→ **What to produce**
From the line with "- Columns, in" through the line with "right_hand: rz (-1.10", inclusive, return each line of the data below exactly and leave the rest out.

→ **Raw data**
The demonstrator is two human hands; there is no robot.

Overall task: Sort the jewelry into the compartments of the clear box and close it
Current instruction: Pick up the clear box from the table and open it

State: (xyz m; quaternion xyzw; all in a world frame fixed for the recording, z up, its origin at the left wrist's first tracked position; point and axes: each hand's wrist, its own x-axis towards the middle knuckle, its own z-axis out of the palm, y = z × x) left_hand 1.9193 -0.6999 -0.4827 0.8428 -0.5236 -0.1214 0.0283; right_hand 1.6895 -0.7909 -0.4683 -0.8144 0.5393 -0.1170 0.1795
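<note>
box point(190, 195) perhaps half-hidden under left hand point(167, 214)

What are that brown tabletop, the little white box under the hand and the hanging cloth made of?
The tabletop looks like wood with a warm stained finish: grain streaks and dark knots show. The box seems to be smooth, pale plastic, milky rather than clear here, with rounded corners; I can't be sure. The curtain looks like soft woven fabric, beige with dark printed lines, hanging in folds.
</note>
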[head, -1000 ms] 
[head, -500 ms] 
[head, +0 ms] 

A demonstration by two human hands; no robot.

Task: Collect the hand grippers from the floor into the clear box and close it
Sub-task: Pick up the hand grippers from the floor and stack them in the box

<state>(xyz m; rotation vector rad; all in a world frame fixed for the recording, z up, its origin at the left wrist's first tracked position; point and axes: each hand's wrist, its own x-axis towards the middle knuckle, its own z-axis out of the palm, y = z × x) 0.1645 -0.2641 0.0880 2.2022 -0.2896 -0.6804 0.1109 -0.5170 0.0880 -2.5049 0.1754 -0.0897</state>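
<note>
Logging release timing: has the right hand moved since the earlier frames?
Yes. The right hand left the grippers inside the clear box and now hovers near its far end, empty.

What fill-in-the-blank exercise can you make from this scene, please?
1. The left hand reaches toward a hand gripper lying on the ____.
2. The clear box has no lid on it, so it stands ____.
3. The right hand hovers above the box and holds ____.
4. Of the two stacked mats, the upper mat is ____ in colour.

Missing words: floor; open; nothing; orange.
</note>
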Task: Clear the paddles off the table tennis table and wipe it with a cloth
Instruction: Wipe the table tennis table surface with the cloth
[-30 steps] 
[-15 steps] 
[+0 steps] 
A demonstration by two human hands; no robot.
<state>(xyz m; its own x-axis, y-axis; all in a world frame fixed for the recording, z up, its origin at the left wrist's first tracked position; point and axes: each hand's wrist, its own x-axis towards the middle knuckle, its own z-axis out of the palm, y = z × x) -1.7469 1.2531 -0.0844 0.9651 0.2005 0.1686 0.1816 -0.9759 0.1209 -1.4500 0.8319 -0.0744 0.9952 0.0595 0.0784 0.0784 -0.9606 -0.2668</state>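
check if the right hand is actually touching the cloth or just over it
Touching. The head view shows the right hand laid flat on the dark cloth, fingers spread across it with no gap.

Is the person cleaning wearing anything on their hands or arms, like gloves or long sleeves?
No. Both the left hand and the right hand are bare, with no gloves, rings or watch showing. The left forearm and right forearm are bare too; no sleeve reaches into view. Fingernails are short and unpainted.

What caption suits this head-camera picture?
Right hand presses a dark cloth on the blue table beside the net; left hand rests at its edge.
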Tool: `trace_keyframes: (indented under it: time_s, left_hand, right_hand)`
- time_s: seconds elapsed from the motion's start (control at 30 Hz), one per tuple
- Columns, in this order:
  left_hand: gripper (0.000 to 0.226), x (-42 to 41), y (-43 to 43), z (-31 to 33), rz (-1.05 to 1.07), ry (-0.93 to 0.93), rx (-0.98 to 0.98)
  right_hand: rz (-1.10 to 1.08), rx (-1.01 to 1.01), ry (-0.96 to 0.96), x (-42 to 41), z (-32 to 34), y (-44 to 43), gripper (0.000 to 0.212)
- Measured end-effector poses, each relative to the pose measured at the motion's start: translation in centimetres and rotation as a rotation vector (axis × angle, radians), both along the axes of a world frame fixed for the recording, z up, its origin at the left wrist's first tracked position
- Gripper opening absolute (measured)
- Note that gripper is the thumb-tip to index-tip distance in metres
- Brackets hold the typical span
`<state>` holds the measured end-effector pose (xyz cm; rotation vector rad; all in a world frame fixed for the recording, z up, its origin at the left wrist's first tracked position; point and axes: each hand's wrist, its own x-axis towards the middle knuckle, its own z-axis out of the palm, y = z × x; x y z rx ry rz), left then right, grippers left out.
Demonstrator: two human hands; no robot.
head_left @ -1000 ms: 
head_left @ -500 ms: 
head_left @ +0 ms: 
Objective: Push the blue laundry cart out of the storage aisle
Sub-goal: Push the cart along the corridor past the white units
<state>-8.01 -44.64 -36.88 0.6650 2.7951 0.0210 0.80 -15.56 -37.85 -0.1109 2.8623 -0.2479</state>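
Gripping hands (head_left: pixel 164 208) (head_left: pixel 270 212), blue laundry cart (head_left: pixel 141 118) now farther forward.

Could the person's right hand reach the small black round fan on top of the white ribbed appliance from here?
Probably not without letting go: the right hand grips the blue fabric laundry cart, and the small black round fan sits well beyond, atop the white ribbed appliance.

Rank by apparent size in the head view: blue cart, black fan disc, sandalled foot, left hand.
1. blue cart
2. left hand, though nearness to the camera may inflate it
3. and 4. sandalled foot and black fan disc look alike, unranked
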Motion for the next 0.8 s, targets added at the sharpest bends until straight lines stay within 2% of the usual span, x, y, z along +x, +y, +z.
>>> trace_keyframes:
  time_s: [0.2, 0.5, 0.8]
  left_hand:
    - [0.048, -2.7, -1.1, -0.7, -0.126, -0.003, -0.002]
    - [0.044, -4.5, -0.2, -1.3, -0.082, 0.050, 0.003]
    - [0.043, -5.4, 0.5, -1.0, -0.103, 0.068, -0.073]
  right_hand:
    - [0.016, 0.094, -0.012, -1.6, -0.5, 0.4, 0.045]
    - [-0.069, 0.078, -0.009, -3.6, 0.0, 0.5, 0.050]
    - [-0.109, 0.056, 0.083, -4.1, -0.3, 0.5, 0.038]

→ **Written reply**
- Columns, in this order:
  left_hand: gripper (0.000 to 0.226), x (-42 to 41), y (-43 to 43), z (-31 to 33), rz (-1.05 to 1.07), ry (-0.93 to 0.93), rx (-0.98 to 0.98)
  right_hand: rz (-1.10 to 1.08), rx (-1.01 to 1.01), ry (-0.96 to 0.96), x (-42 to 41), z (-32 to 34), y (-44 to 43), gripper (0.000 to 0.212)

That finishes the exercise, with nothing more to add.